- Leandro Herrero - https://leandroherrero.com -

What psychoanalysis taught me about root causes: the comfort of finding them is not matched by the quality of their truth

The degree of comfort in discovering the roots of things, cannot be taken as proof of the truth. The best we can do, and must do, is to exercise critical thinking and mental rigour, to get as close as possible to what may look at ‘the causes’. Finding culprits is easy. It is more complicated to prove that they are the sole responsible for the situation.

‘Root Cause Analysis’  is common in manufacturing processes where some discipline in this area has been established for  a long time. It’s also very present in Health and Safety systems. It is far less explicit in other managerial processes in organizations, where you have sometimes the impression that people are ‘playing the music’ without being very serious in the search for ‘causes’, most likely to be the causes of a failure.

I go back all the time to the need for ‘critical thinking’. And this is a discipline, a kind of mental gym, in great part trying to avoid our mental traps. The mind tricks us all the time, and is particularly good at providing comfort. It makes easy to rationalise and justify our decisions. As an example, it tries to avoid ‘cognitive dissonance’: ‘I missed the train, I’ll be late to the concert, never mind, the first part was not that important’. Which is far more palatable than  ‘What a shame, I missed the train, how stupid, I did not get the full concert’.

Most critical thinking looks like simple A,B,C on paper, but is consistently practiced badly. The most obvious example is the constant mistake of mixing up causes and correlations. In Root Cause Analysis, when exercised by not very disciplined people, I have seen many times how easy is to find correlations and then give up in rigorous thinking, soon ending in ‘having found the cause or causes’. Comfort is high, the truth slim.

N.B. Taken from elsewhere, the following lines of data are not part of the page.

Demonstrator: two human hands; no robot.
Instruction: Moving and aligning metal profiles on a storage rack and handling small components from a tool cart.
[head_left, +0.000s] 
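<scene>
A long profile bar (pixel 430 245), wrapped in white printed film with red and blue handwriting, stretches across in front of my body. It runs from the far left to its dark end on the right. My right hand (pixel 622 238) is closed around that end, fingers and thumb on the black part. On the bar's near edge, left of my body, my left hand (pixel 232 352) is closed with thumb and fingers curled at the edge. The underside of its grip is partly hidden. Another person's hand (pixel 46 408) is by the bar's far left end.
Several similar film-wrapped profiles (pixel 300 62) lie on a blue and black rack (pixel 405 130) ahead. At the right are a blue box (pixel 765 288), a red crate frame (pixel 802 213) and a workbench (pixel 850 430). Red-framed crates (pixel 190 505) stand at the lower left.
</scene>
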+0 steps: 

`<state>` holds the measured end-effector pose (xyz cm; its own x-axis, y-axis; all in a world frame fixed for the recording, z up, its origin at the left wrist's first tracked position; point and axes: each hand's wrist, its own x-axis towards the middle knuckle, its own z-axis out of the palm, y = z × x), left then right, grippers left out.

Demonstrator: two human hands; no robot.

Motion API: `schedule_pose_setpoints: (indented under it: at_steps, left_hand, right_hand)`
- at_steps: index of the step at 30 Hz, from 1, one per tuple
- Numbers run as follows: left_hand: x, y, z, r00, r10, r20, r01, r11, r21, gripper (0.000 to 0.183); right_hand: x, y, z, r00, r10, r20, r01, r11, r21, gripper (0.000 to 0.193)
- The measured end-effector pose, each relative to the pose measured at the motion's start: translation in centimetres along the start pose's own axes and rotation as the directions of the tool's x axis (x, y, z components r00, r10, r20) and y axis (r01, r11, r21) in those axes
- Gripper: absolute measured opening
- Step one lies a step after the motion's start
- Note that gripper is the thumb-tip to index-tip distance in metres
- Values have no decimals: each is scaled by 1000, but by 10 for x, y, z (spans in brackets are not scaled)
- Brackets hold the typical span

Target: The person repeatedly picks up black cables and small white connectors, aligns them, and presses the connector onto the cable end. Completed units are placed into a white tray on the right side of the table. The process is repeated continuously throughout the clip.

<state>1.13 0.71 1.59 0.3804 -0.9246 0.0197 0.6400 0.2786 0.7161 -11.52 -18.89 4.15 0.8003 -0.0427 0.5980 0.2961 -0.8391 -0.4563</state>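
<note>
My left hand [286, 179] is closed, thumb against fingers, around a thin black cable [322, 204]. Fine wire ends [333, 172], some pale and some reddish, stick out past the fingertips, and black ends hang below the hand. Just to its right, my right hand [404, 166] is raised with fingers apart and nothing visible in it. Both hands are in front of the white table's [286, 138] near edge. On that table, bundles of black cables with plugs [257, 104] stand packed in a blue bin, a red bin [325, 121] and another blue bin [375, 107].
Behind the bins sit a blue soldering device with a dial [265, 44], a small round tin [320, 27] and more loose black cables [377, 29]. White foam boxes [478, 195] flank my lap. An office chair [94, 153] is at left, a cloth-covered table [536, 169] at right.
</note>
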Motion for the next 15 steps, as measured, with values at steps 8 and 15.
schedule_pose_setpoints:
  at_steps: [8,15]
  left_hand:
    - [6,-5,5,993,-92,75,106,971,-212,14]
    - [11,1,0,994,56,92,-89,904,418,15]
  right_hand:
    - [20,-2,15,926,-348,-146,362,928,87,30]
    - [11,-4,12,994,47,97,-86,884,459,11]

Psychoanalysis was very good at digging into childhood to find ‘the causes’ of adult problems. And causes were found, indeed. Comfort was provided to some extent, because ‘having an explanation’ is in itself a good anxiolytic, regardless whether the explanation is solid or not. Solidity in psychoanalysis was high in its internal consistency (the system of psychoanalytic thinking was once described as one of those worms that one can cut in pieces and the pieces will still move) but not in its validity.  In fact, psychoanalysis was born out of a Freud’s fiasco. He first thought that bringing unconscious problems to life (conscious) would be enough to produce ‘the cure’. It was not, despite his hope that he could apply what he saw that Charcot (who described the original ‘hysteria’) was doing in Paris: fantastic, almost miraculous ‘cures’ of paralysed people, who had not physical lesion. That did not work with far more complicated situations, which at that time were called ‘neurosis, a term now buried by modern Psychiatry.  The digging into the past via dreams and the entire psychoanalytic approach was then born. That new ‘psychoanalytic method’  was the result of the need to create a more sophisticated system of cure. And still didn’t cure much, but this is a story for another day.

Digging, collecting data, finding causes, is necessary. It must be applied in management. It should be a standard reflection for leadership. But one has to remain restless in front of ‘obvious causes’ and always bring a healthy critical approach. Comfort is easy; the truth is slightly more complicated.